**EXERCISE PROMPT:** Find each line below that includes "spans", then copy it.
▽
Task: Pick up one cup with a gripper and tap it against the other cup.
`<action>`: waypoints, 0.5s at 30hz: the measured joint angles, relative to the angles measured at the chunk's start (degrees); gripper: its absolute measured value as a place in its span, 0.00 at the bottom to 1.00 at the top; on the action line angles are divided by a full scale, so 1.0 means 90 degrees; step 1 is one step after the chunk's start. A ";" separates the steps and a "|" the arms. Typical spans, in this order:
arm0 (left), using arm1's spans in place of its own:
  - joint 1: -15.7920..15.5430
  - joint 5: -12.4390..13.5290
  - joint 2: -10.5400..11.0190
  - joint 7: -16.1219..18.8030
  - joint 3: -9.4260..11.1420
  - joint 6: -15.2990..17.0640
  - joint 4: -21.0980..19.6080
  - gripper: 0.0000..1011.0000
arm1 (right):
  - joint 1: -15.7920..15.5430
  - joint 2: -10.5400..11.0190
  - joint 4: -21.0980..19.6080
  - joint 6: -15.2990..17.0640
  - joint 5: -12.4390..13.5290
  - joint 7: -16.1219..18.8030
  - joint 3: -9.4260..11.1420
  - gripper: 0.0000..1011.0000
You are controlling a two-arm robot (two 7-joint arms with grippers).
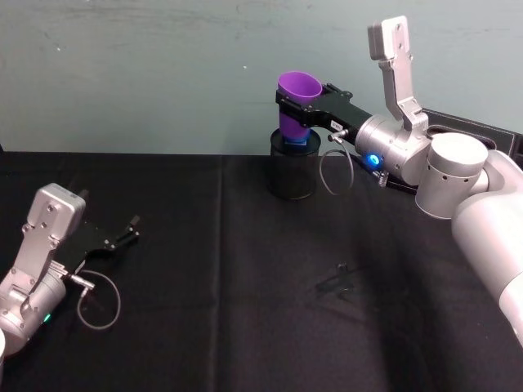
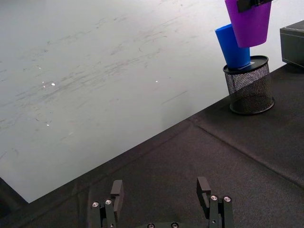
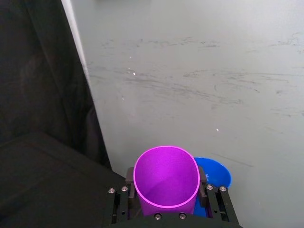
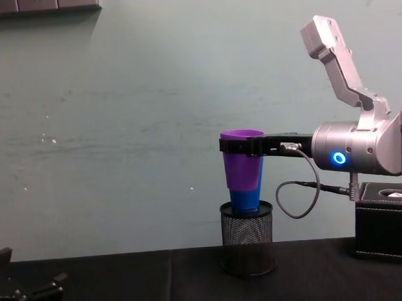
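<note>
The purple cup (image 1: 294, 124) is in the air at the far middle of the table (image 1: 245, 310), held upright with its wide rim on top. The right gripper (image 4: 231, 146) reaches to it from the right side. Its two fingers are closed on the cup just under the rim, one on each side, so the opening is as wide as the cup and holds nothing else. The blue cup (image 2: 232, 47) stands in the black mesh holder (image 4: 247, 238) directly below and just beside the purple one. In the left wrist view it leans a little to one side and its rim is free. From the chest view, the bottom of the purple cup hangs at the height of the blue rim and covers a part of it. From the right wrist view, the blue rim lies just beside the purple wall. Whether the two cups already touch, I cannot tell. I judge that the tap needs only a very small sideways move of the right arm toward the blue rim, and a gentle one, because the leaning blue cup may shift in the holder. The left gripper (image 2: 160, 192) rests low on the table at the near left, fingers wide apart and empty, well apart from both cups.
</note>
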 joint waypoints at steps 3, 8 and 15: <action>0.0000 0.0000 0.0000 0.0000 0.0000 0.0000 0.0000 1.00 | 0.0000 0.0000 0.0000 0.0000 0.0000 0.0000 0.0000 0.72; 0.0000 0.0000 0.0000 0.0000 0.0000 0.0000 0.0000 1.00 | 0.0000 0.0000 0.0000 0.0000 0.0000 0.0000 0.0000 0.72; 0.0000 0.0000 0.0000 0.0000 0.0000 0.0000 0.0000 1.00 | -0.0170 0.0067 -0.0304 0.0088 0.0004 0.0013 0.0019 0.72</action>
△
**RESULT BELOW:**
`<action>`: waypoints, 0.5s at 30hz: the measured joint angles, relative to the angles measured at the chunk's start (degrees); gripper: its absolute measured value as a place in its span, 0.00 at the bottom to 1.00 at the top; on the action line angles are divided by a full scale, so 1.0 means 90 degrees; step 1 is one step after the chunk's start. A ";" separates the steps and a "|" the arms. Typical spans, in this order:
arm0 (left), using arm1's spans in place of its own:

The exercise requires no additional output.